Indoor Tracking

Indoor Tracking is an image processing project made in C. A couple of low level algorithms are implemented relying on few external libraries. The final part of the project was the implementation of a multi-criteria tracking system.

Image processing algorithms

Motion detection

Two techniques implements the detection of motion. One based on the temporal difference of images and the second on a difference with a reference. More concretely, the first method is an absolute difference of images at the time t and t-1 (of the sequence of image), then threshold is applied to detect the presence of motion. The latter method is doing the same absolute-threshold difference, but between the image of time t and a reference image. This reference image needs to be as close as possible to the fixed background, therefore, the temporal mean or temporal median image of the full sequence is used as the reference.

Mean temporal filter — Mean (left) and median (right) temporal filters. The mean filter is generally sightly more noisy (red box) than the median filter.

Median temporal filter — Mean (left) and median (right) temporal filters. The mean filter is generally sightly more noisy (red box) than the median filter.

Mathematical morphology operators

Erosion, dilation, opening and closing, they are techniques for the analysis and processing of geometrical structures (read: discrete-binary images) based on the theory of ensemble. Those techniques allow to denoise (salt noise for example) binary images.

Closing operation: combinaison of a dilatation followed by a erosion.

Image segmentation and region characterization

Image segmentation algorithms in conjunction with region characterization are implemented. Image segmentation is a range of techniques that assign labels to particular region of an image. Then, it is possible to extract characteristics from each region (read: pixels with the same label). Therefore, for each region is computed its : pixel size, barycentre, covariance matrix, main direction, mean gray level, means for each RGB component and gray histogram.

Rice : grey image — Exemple of image segmentation. Right: grey image of rice. Middle: binarized image. Left: labelized region and converted in greyscale.

Rice : binary image — Exemple of image segmentation. Right: grey image of rice. Middle: binarized image.
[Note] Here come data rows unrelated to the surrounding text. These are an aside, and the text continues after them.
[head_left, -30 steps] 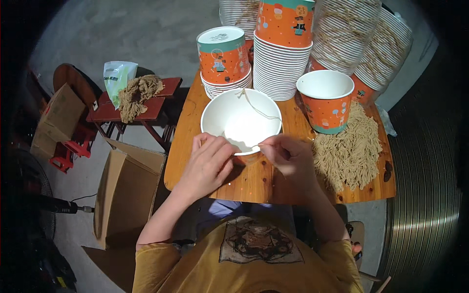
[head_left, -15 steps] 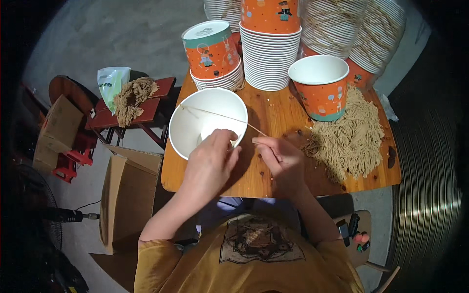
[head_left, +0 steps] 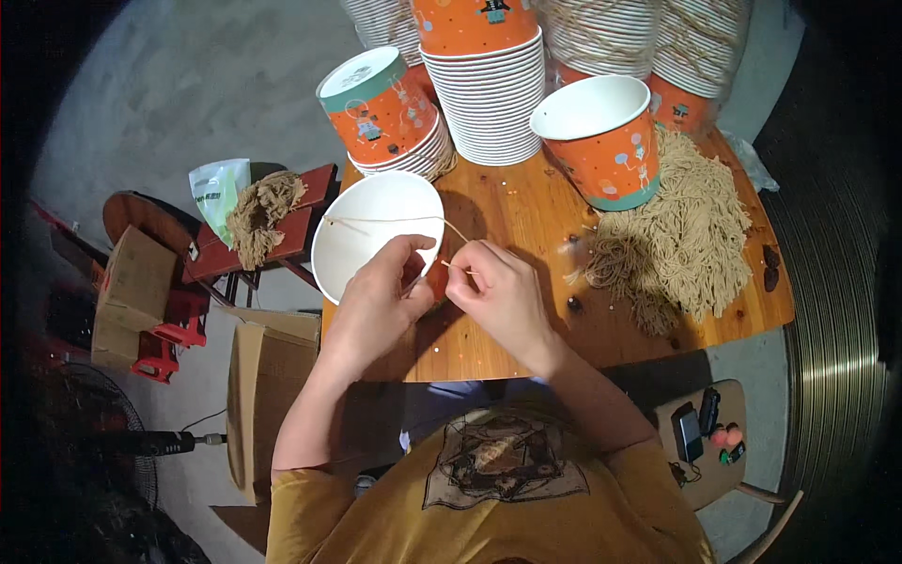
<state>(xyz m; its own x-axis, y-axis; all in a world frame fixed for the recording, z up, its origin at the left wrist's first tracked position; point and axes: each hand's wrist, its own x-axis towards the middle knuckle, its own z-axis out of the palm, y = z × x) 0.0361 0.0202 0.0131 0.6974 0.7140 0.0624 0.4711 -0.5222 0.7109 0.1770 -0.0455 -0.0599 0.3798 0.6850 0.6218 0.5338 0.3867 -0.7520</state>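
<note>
At the left of the frame, brown cartons (head_left: pixel 132 287) are stacked beside red stools (head_left: pixel 178 324). Right of them, a dark red bench (head_left: pixel 318 193) bears a plastic bag (head_left: pixel 221 193) and a tan bundle (head_left: pixel 265 216). An open cardboard box (head_left: pixel 258 414) stands below, left of your table (head_left: pixel 507 211).

Near the middle, a paper bucket (head_left: pixel 362 254), white inside, tips on the table's left part. Your left hand (head_left: pixel 373 301) is at its lower right rim, thumb and forefinger curved and apart; the other fingers are largely hidden, so whether they grip the wall you can't fairly tell from here.

A thin string (head_left: pixel 395 221) runs from the bucket's inner left wall, across its mouth and over the right rim to your right hand (head_left: pixel 498 296). There your thumb and forefinger are pinched together on it, a short end poking out leftward.

Above your hands stand an upturned orange bucket stack (head_left: pixel 385 122) and, right of it, a taller stack (head_left: pixel 489 103). Farther right, an upright orange bucket (head_left: pixel 606 155) stands just beside a heap of tan strands (head_left: pixel 700 226). At lower right, a chair (head_left: pixel 719 484) holds a phone (head_left: pixel 691 435).
</note>
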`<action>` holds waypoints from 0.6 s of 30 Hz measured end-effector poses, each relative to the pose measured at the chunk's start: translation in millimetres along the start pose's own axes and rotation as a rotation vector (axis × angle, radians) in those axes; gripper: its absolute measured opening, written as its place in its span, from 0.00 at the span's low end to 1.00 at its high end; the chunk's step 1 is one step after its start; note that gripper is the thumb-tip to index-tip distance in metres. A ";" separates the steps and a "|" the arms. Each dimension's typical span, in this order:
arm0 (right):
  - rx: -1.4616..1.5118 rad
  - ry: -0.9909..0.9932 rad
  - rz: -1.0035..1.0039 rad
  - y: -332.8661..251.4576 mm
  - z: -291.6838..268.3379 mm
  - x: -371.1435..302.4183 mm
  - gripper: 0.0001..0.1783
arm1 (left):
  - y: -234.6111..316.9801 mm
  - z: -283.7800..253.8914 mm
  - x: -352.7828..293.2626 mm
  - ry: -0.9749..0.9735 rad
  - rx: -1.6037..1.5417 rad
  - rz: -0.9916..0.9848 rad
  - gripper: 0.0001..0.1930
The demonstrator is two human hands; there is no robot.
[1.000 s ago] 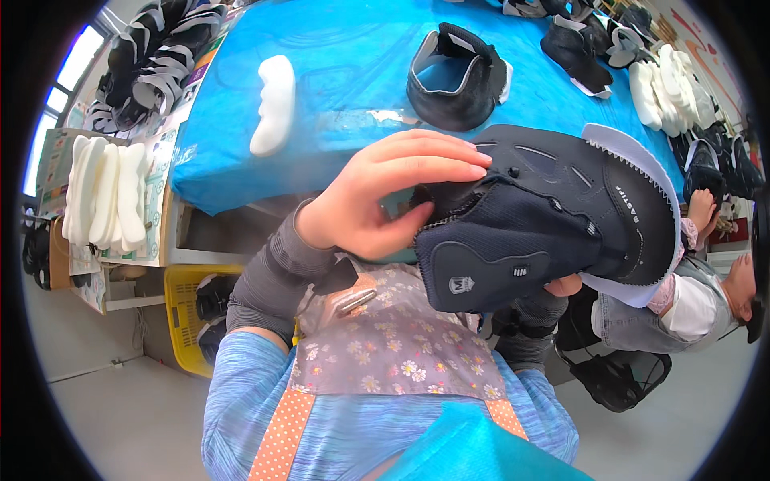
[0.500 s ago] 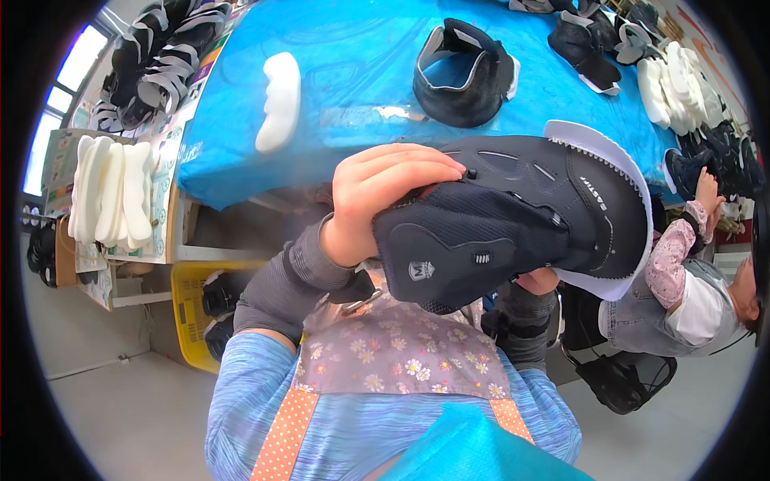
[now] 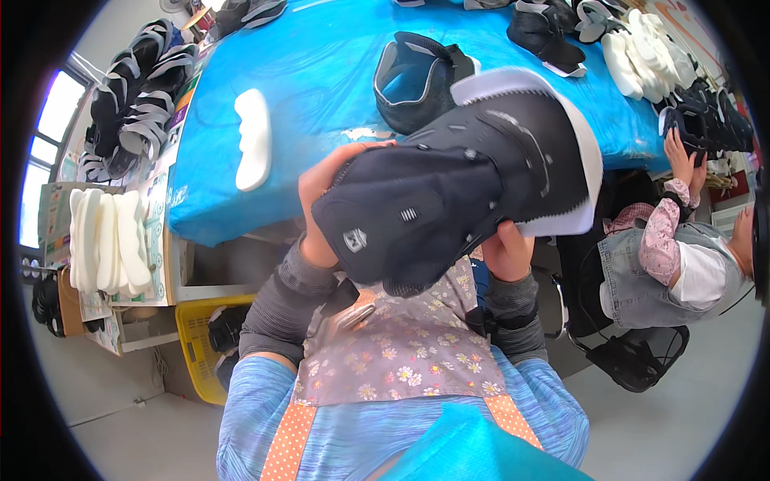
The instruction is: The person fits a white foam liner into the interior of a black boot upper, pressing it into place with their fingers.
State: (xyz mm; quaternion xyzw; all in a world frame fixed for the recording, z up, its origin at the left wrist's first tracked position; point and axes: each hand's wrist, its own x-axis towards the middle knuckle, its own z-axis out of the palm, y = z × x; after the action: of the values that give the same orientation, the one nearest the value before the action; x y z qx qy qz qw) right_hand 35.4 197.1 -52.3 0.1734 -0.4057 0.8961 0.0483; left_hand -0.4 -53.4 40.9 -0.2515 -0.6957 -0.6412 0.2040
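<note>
A dark navy and black shoe upper (image 3: pixel 437 180) is held up in front of my chest, its toe pointing right. White lining edges stick out around the toe. My left hand (image 3: pixel 319 212) is closed on the collar end, most of its fingers hidden behind the fabric. Lower down, my right hand (image 3: pixel 508 250) grips the near side of the upper close to the toe, thumb in sight. Just beyond, a second black shoe upper (image 3: pixel 411 112) stands on the blue-covered table, partly hidden by the held one. A white wavy-edged foam piece (image 3: pixel 254 140) lies to its left.
The blue table cover (image 3: pixel 313 56) spreads ahead. White foam pieces (image 3: pixel 108 240) stand on the left side table, above a yellow crate (image 3: pixel 200 353). Shoe uppers (image 3: pixel 136 96) pile up at far left. At right, a co-worker (image 3: pixel 674 264) handles dark shoes beside more foam pieces (image 3: pixel 646 52).
The upper has moved left and nearer, its toe tilting slightly up. My right hand, mostly hidden before, now shows on its near side. My left hand has moved left and slightly down.
</note>
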 end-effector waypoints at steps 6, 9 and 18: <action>-0.007 0.236 -0.072 -6.6 17.4 20.3 0.31 | -3.3 10.3 -0.2 -0.114 -0.270 -0.264 0.30; 0.040 0.309 -0.039 -22.9 23.6 37.6 0.32 | -13.3 3.8 -2.4 -0.297 -0.444 -0.310 0.45; 0.364 0.359 0.330 6.5 8.5 54.9 0.12 | -38.3 21.5 -0.4 -0.023 -1.097 -0.900 0.24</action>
State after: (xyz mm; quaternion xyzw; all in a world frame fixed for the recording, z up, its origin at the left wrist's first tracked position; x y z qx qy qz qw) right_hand -15.1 183.5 -32.5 -0.0503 -0.2461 0.9662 -0.0587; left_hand -22.6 -34.1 8.4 -0.0129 -0.3109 -0.9185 -0.2441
Left: labelized region and converted in greyscale.

Interest point detection

A number of techniques are possible to the detection of interest points (used for subsequent processing). In this project, the Harris method a corner detection operator is implemented. A corner can be interpreted as the junction of two edges, where an edge is a sudden change in image brightness. Corners are the important features in the image, and they are generally termed as interest points which are invariant to translation, rotation and illumination.

Points of interest based on the Harris Corner Detector.

Multi-criteria tracking system

The final goal of this project was the implementation of a multi-criteria tracking system. What this fancy name even mean ~~you may ask~~ ? This is an end to end method, that is where the system is coming from. The user of the method can choose which object to follow during the complete sequence of images, that is for the tracking. And the computation that tracks this object is based on not one but an ensemble of image processing techniques, there you go with your multi-criteria !

Ok, and what your tracking stuff is doing ?

One can take a full sequence of images (based on a video), the system is first going to compute the detection of motion on each frame (using our second technique, with the median as reference).

A noisy binary image is obtained (the camera may be imperfect), thus we use a combination of opening and closing to denoisify the motion images’ sequence.

The system use our segmentation algorithm and characterized each labeled region. Then, for each image and each moving region, the characteristics are saved in a .json file to abstract some constraints of computation time. Once those pre-processing steps are made, the user can choose on the first frame the region (e.g.: a person) to be tracked during the full sequence. The algorithm now, need to choose the most likelihood regions in the subsequent frames. This is not trivial, since image data are noisy even after some pre-processing.

All the characteristics of the initial region are loaded. For every other frames, an innovative algorithm (note: glorifying my home-made algorithm) decided what the most likelihood region is, based on past information. In short the algorithm look at the proximity of the chose region on the last frame :

If there is only one region, this is the chosen one.
If there is no region, then we keep the focus on the last region, but warn the user of the momentary loss of tracking.
If there are multiple regions, then we need to solve conflicts. The region that has to the previous tracked regions the most similar statistics (L1 distance) based on features such as the histogram and color average, is selected.

Tracking 1 — Limits of the tracking system. Here, the algorithm eventually loses track of the good region (image 2). Hopefully, some frames latter (image 3) the algorithm got back to track with the help of the statistics comparison between conflicting region.

Tracking 2 — Limits of the tracking system. Here, the algorithm eventually loses track of the good region (image 2). Hopefully, some frames latter (image 3) the algorithm got back to track with the help of the statistics comparison between conflicting region.